▶ [WHAT IS REQUIRED]:
Would you return the listing exactly as written, apart from its pictures?

▶ [THE DATA]:
▼▼▼

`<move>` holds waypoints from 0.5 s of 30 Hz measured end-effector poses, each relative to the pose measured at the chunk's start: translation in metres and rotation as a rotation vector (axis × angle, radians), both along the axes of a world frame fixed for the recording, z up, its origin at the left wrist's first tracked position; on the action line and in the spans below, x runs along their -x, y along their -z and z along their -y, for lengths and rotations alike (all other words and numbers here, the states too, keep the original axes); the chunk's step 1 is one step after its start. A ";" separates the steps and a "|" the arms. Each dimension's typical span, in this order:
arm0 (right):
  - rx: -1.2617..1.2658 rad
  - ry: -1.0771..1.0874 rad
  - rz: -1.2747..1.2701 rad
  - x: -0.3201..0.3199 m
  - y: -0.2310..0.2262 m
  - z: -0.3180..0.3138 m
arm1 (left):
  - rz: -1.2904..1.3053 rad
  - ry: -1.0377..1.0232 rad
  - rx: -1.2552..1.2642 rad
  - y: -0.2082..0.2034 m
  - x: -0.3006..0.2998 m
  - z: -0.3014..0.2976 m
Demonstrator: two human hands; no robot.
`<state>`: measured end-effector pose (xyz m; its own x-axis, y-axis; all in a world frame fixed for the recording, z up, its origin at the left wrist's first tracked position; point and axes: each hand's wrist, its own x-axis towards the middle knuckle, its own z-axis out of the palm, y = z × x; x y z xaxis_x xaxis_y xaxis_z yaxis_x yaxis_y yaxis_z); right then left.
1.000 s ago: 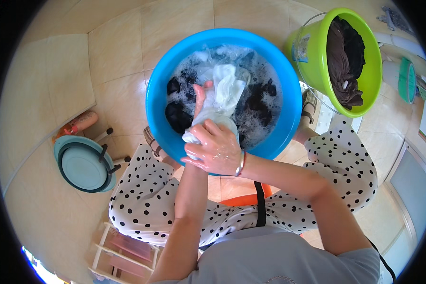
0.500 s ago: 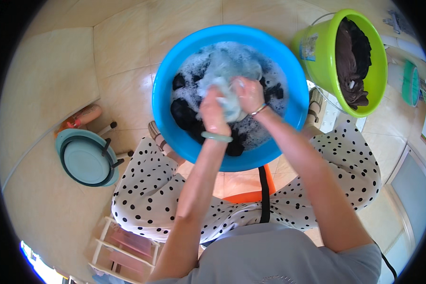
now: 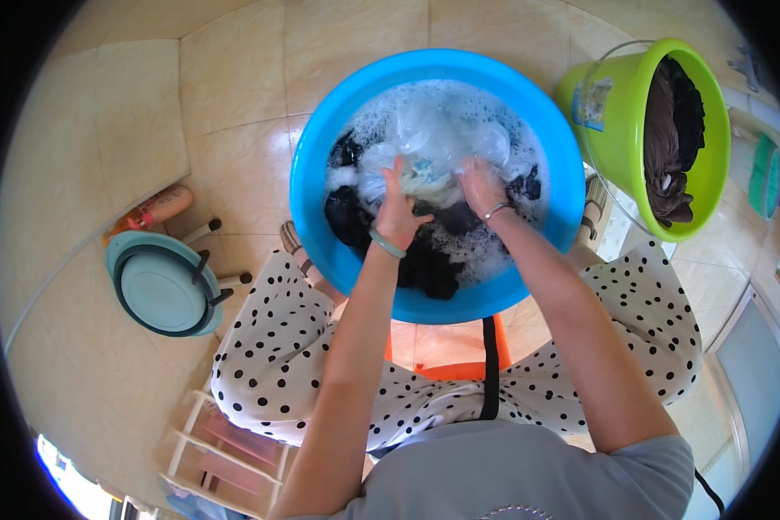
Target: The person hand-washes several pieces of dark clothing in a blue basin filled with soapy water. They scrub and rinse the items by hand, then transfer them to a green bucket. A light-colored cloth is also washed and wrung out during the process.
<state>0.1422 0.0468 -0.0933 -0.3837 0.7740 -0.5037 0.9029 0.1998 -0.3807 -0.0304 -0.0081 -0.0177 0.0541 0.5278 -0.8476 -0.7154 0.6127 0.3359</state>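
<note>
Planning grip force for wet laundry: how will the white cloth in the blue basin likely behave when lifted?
Probably floppy: the white cloth lies in loose, bulging folds. Likely heavy for its size, being partly submerged and soaked. Perhaps slippery too, given the suds around it.

Glossy beige tiles (image 3: pixel 355 30) cover the floor (image 3: pixel 243 173); a white-framed, pink-panelled rack (image 3: pixel 244 440) stands lower left; bright light (image 3: pixel 71 477) glares beside it.
</note>
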 end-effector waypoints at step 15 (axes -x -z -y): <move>-0.288 -0.472 -0.842 0.065 -0.211 0.046 | 0.550 -0.271 -0.240 -0.024 0.005 0.001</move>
<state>0.0771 0.0010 0.1178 -0.8274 0.5004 0.2552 0.1665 0.6524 -0.7393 -0.0352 -0.0095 0.0068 0.2847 0.7547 -0.5911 -0.9401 0.3404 -0.0183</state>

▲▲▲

▶ [SOLUTION TO THE PROBLEM]:
`<move>` holds waypoints from 0.5 s of 30 Hz measured end-effector poses, each relative to the pose measured at the chunk's start: translation in metres and rotation as a rotation vector (axis × angle, radians), both along the axes of a world frame fixed for the recording, z up, its origin at the left wrist's first tracked position; on the action line and in the spans below, x runs along their -x, y along their -z and z along their -y, for lengths and rotations alike (all other words and numbers here, the states too, keep the original axes); the chunk's step 1 is one step after its start. A ";" separates the steps and a "|" the arms. Each dimension's typical span, in this order:
arm0 (right):
  - rx: -1.2617..1.2658 rad
  - ry: -1.0771..1.0874 rad
  - rz: -1.2747..1.2701 rad
  - x: -0.3201..0.3199 m
  - y: -0.2310..0.2262 m
  - z: -0.3180..0.3138 m
arm1 (left):
  - rz: -1.2904..1.3053 rad
  - ry: -1.0377..1.0232 rad
  - rx: -1.2552..1.2642 rad
  - y: -0.2082..0.2034 m
  - x: -0.3006..0.2998 m
  - z: -0.3014..0.2976 m
Demonstrator: two human hands; no robot.
`<state>`: measured end-effector pose (xyz m; its own x-axis, y-axis; all in a world frame fixed for the recording, z up, its origin at the left wrist's first tracked position; point and axes: each hand's wrist, its own x-axis towards the middle knuckle, its own z-axis out of the palm, y = z × x; x y z xaxis_x xaxis_y xaxis_z yaxis_x yaxis_y yaxis_z); right then left.
1.000 s ago: 
0.500 s ago: 
now: 
Target: The person hand-washes several pieces of dark clothing in a blue basin filled with soapy water. They scrub and rinse the items by hand, then transfer them to a green bucket. A light-colored cloth is also washed and wrung out during the process.
<state>0.1422 0.0468 -0.0933 -0.3837 0.7740 -0.5037 0.9029 0.1998 -0.3807 -0.0304 -0.0081 -0.0177 0.0541 0.5278 -0.8476 -0.7154 0.6127 0.3359</state>
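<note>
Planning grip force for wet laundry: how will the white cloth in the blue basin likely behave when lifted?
Probably floppy: the white cloth lies in loose, bulging folds. Likely heavy for its size, being partly submerged and soaked. Perhaps slippery too, given the suds around it.

Glossy beige tiles (image 3: pixel 355 30) cover the floor (image 3: pixel 243 173); a white-framed, pink-panelled rack (image 3: pixel 244 440) stands lower left; bright light (image 3: pixel 71 477) glares beside it.
</note>
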 end-effector waypoints at step 15 (axes -x -z -y): <move>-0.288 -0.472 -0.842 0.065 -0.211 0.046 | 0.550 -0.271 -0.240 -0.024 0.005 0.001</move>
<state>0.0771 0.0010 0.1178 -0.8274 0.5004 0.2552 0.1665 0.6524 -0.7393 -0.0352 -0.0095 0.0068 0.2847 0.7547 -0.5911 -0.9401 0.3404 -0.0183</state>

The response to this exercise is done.